The question facing Lawrence Summers as he gave his talk was, "True or false: the explanation for the high ratio of males to females in physics, math, and engineering at universities like Harvard is cumulative sex discrimination." Evidently, the textbook answer is "true." Instead, Summers gave a thoughtful, balanced essay answer that was something other than "true." For that, many modern academics, including some smug critics at MIT and other prestigious institutions, believe he deserves a bad grade. Shame on the critics. Praise to his defenders.
When people refuse to even allow a question to be asked, they are no longer in the realm of reason but have entered the halls of religion.
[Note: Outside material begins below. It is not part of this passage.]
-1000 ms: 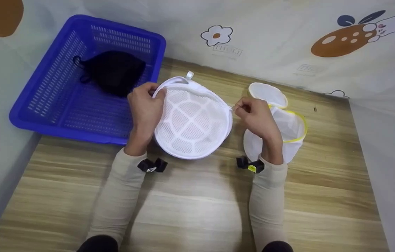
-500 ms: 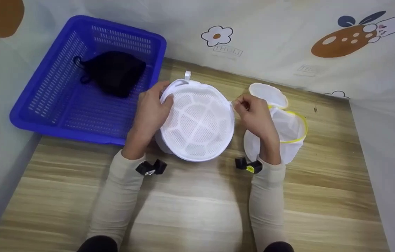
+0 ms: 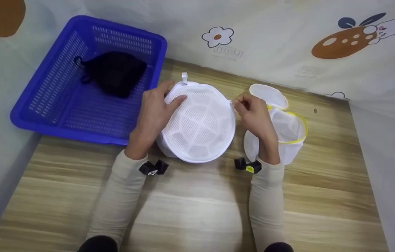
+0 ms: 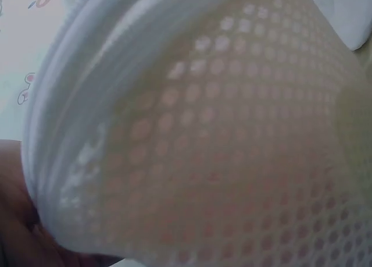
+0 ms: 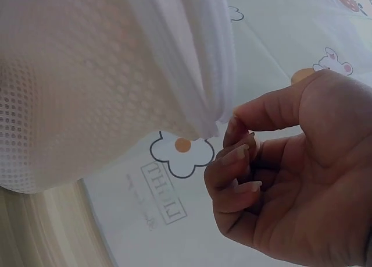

In effect, the meme suggests that there are no inherent differences (Nature) between men and women and all differences in outcome can be attributed to social influences (Nurture). If you have any doubts that this is a religious belief rather than a fact based opinion, do the following thought experiment. Imagine yourself in a room full of Homosexual activists. Imagine yourself giving a talk in which you suggest that Homosexuality is the outcome of a complex interaction between a child's inherent constitutional make up (Nature), including the structure of his brain, and his emotional development in relation to his early childhood and parenting experiences (Nurture). The idea that Homosexuality is genetic (any time you read that something is "genetic" take it with a large grain of salt; as I once read, genes encode for proteins, not behavior) is a "given", scarcely more open to discussion than the idea that women and men are not equal.
I would suggest that a great many of the core beliefs of the Liberals and the Left are no longer supported by the data available to us in laboratories or in nature (history). Liberalism has become a religious philosophy.